REQUIREMENT: Go through the material below, count the lines with the word "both", and reply with the count alone.

##### PROVIDED MATERIAL

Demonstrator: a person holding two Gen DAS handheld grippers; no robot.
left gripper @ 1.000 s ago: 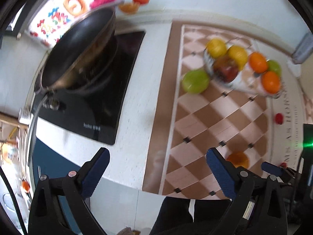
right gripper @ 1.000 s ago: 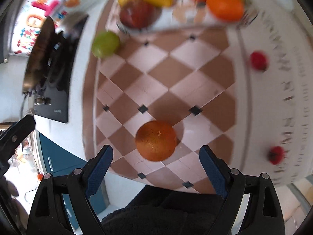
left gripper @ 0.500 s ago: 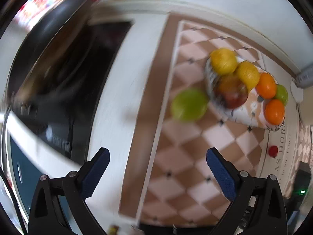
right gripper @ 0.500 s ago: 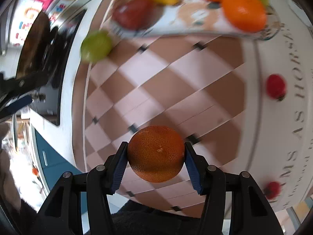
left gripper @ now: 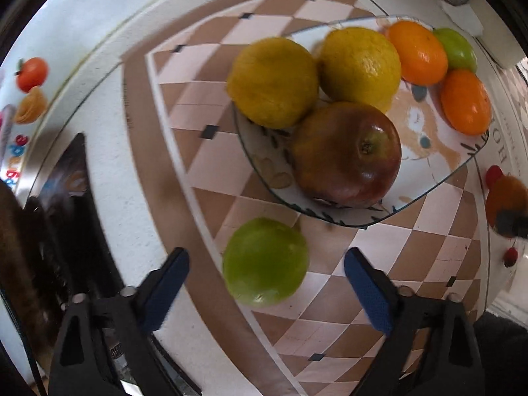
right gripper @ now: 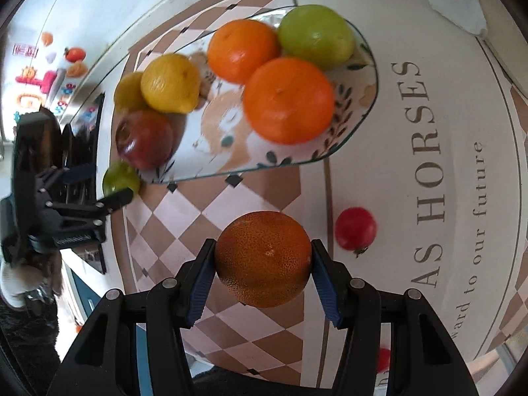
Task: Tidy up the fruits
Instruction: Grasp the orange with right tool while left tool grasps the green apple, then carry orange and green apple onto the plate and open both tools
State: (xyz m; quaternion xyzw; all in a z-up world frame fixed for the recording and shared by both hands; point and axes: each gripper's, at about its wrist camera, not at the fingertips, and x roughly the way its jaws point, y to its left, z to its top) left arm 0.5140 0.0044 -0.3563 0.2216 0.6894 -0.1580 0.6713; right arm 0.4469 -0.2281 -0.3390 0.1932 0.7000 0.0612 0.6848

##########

SOLUTION: 2